Orange Line is an automated rapid transit line in Lahore, Punjab, Pakistan, Pakistan and the first driverless metro in Pakistan. It is operated by the Punjab Mass Transit Authority and forms part of the Lahore Metro system.
The line is Pakistan's first metro train. The line spans 27.1 km with 25.4 km elevated and 1.72 km underground. The line is served by 26 stations and is expected to handle 250,000 passengers daily.

==History==
The project was initiated with a signed memorandum of understanding between the governments of Pakistan and China in May 2014. Financing for the project was secured in December 2015 when China's Exim Bank agreed to provide a soft loan of $1.55 billion for the project.

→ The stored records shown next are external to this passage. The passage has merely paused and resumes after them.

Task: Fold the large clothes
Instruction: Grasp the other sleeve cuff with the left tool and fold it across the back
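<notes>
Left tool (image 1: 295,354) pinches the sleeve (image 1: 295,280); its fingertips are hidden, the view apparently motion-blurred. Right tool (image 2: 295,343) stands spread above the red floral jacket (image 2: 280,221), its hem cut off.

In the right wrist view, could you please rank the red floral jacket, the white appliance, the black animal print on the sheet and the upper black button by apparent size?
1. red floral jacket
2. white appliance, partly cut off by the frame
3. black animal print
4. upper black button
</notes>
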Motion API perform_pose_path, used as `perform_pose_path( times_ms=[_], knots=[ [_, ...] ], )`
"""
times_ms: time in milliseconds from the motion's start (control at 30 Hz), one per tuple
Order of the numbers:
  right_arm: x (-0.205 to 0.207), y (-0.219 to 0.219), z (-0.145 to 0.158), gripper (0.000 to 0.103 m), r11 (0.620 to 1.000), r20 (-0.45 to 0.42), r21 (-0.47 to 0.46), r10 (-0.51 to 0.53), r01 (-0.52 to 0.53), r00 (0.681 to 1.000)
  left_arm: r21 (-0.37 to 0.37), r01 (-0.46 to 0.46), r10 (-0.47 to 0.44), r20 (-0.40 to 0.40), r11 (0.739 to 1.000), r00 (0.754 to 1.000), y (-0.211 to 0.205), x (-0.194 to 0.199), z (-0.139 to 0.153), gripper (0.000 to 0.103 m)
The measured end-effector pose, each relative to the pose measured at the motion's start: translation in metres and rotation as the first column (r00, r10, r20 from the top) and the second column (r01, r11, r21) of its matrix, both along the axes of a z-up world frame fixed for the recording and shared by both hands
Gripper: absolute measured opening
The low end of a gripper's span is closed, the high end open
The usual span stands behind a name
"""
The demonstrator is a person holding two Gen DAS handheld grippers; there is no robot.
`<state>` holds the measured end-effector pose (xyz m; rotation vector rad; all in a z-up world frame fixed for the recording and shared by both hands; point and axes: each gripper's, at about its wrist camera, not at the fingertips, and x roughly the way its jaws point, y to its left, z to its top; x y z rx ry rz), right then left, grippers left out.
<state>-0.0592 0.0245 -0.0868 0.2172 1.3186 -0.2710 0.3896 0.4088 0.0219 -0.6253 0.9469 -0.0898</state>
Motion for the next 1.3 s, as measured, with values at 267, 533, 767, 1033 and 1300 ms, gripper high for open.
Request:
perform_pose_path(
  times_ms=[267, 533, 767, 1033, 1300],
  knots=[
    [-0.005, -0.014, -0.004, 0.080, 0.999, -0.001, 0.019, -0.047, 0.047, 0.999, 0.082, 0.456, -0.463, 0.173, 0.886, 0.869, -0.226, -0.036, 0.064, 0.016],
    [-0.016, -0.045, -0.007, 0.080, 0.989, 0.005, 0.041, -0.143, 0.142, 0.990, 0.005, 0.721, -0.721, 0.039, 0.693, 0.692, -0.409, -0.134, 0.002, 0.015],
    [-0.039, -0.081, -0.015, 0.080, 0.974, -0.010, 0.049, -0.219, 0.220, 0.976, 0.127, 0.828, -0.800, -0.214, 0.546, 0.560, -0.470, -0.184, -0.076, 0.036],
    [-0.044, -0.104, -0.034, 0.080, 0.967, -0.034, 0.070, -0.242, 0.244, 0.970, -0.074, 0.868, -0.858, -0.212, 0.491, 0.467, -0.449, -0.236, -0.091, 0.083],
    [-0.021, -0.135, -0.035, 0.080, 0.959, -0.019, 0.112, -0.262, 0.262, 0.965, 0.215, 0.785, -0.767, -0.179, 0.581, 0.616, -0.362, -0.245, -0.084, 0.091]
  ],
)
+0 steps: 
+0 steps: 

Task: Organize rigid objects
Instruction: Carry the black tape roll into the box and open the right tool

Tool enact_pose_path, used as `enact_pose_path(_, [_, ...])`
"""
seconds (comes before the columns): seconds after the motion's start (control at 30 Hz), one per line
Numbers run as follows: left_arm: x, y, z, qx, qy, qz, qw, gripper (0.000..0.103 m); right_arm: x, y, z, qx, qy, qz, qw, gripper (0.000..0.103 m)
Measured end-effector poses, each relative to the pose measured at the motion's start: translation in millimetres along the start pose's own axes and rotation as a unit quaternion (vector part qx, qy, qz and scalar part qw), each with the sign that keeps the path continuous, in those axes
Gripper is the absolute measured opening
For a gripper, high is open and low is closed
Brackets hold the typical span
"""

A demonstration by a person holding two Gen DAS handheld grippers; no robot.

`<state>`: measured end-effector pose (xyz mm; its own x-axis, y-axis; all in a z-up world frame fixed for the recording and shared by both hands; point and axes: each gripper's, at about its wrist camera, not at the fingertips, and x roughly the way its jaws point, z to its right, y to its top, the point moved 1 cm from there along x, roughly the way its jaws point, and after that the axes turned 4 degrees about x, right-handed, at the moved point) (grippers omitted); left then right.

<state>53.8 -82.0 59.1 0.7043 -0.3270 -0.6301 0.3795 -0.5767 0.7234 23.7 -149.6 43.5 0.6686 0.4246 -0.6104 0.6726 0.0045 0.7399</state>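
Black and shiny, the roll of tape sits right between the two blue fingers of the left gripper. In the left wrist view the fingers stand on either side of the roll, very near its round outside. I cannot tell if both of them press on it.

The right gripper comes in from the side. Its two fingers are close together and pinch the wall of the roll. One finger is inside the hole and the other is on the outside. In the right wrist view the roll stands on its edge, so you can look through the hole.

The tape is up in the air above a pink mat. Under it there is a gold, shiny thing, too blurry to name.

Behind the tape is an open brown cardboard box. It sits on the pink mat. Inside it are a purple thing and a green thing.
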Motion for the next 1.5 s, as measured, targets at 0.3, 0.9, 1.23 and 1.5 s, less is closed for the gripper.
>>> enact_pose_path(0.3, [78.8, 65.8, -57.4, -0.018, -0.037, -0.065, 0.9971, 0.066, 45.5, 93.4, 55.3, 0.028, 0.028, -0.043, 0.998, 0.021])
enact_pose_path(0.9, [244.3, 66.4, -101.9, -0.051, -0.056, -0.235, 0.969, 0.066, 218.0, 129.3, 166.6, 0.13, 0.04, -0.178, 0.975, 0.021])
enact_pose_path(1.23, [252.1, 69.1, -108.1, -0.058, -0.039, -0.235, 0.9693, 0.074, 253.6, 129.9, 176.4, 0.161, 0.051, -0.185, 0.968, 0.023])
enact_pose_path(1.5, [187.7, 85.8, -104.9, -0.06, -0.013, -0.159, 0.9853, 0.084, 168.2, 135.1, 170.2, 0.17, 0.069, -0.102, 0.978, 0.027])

Construction works on the project began in October 2015. Habib Construction Services was awarded the first phase in October 2015 for . In October 2016, Phase 2 of the project was awarded to ZKB Engineers and Constructors for civil works between Chauburji and Ali Town at a cost of Rs. 200.39 billion. On 12 January 2017, 7 labourers perished at a makeshift residence for Orange Line construction workers. CRRC Zhuzhou Locomotive rolled out the first of 27 trains for the metro on 16 May 2017.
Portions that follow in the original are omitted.